In March 2018, it was announced that Sky Atlantic had renewed the show for a second series. Amazon was not involved in production and did not stream the second season.

The show was renewed for a third series in January 2020. In June 2020, U.S. premium network Epix announced it would partner with Sky to produce the third series. It would also air the first series beginning August 2, 2020, and the second series beginning October 4, 2020. Filming of the third series was shut down in March 2020 due to the Coronavirus pandemic, and resumed in September 2020.

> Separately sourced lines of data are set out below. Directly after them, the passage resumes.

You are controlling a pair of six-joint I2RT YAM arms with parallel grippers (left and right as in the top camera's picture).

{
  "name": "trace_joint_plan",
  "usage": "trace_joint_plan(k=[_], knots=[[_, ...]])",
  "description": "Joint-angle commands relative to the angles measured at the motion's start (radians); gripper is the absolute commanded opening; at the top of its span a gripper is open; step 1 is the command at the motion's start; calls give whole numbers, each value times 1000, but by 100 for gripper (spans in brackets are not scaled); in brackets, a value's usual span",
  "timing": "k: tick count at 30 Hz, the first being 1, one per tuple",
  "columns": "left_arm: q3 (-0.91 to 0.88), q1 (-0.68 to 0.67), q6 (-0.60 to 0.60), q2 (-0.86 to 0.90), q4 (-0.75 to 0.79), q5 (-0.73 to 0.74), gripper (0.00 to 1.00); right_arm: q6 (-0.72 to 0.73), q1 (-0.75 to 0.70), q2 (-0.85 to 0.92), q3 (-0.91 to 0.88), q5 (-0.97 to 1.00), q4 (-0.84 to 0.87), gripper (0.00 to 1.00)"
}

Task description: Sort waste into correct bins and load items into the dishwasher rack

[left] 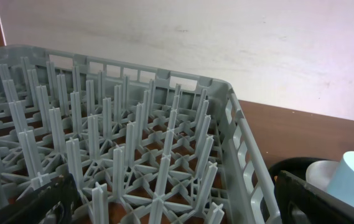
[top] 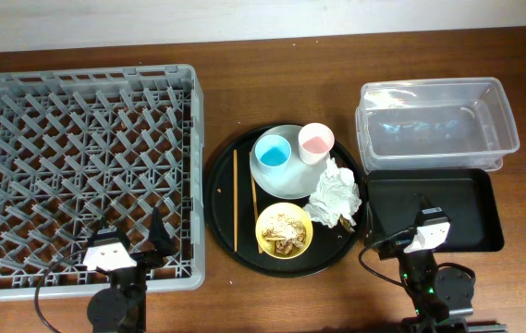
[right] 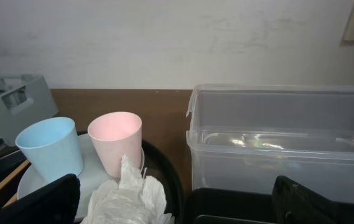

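Nothing is sorted yet, as I read it. The large square grey plastic peg rack [top: 87,74], left of the large round black tray [top: 216,176], stands empty. Right of that tray, the clear rectangular plastic tub [top: 503,120] and the shallow black rectangular tray [top: 461,199] are bare.

On the round tray sit:
- the pale round plate [top: 290,173], carrying the light-blue cup [top: 272,151] and the pink cup [top: 316,141]
- the yellow bowl [top: 263,225] of beige-brown food scraps [top: 287,237]
- the crumpled white tissue wad [top: 335,194] at its right edge
- two thin wooden chopsticks [top: 236,199] on its left half

My left gripper [left: 177,211] and right gripper [right: 180,208] both hang spread wide, holding nothing. Next I'd send the right one left to the tissue, which calls for a light pinch.
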Motion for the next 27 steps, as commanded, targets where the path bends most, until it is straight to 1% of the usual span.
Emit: trace_joint_plan(k=[1,16,18,20,21,23,24,25,27], knots=[[-2,-6,20,-5,-5,11,99,2,-6,-5,-5,6,-5,99],[-2,-6,20,-5,-5,11,99,8,-6,-4,-5,3,-6,99],[-2,-6,20,-5,-5,11,99,134,-6,3,-3,-10,-2,99],[-2,-6,20,-5,-5,11,99,153,-6,3,39,-34,-48,99],[-2,-6,20,-5,-5,11,99,209,-6,4,118,-36,-139,99],[-2,-6,20,-5,-5,11,99,222,-6,30,267,-35,-242,99],[-2,-6,20,-5,-5,11,99,222,-6,84,372,-32,-289,99],[-2,-6,20,-5,-5,11,99,222,-6,148,465,-32,-324,99],[-2,-6,20,-5,-5,11,99,222,-6,420,788,-33,-544,99]])
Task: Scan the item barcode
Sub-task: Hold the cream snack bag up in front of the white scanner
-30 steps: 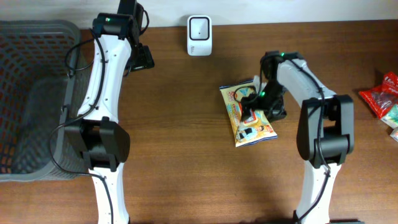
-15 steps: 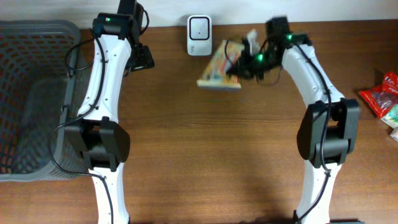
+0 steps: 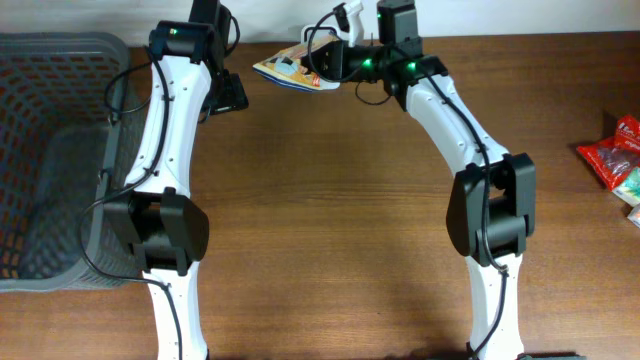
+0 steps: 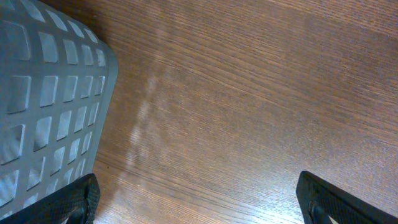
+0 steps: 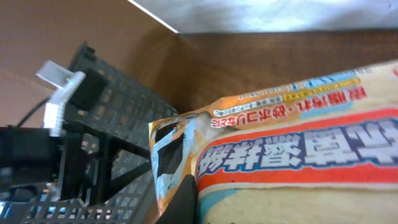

Season 2 began streaming on Amazon Prime in June 2021.

===Lawsuit===
In 2024, Deadline reported that British writer Benjamin Crushcov filed suit against Sky and the series' executive producers, claiming that Britannia was based on his spec project Tribus, and seeking damages (approx. $8.5 million) as well as a public apology. In a statement, Sky denied the allegations. Crushcov's case was dismissed in May 2025, with the judge ruling his claims "go nowhere".

== Reception ==

The first season received positive reviews. The review aggregator website Rotten Tomatoes reported a 76% approval rating, with an average rating of 6.54/10 based on 37 reviews, with site's critics consensus saying:
"Brilliantly bonkers, Britannia's duplicitous characters and campy fantasy won't be for everyone, but those looking for less-serious swords and sorcery may enjoy its spellbinding madness."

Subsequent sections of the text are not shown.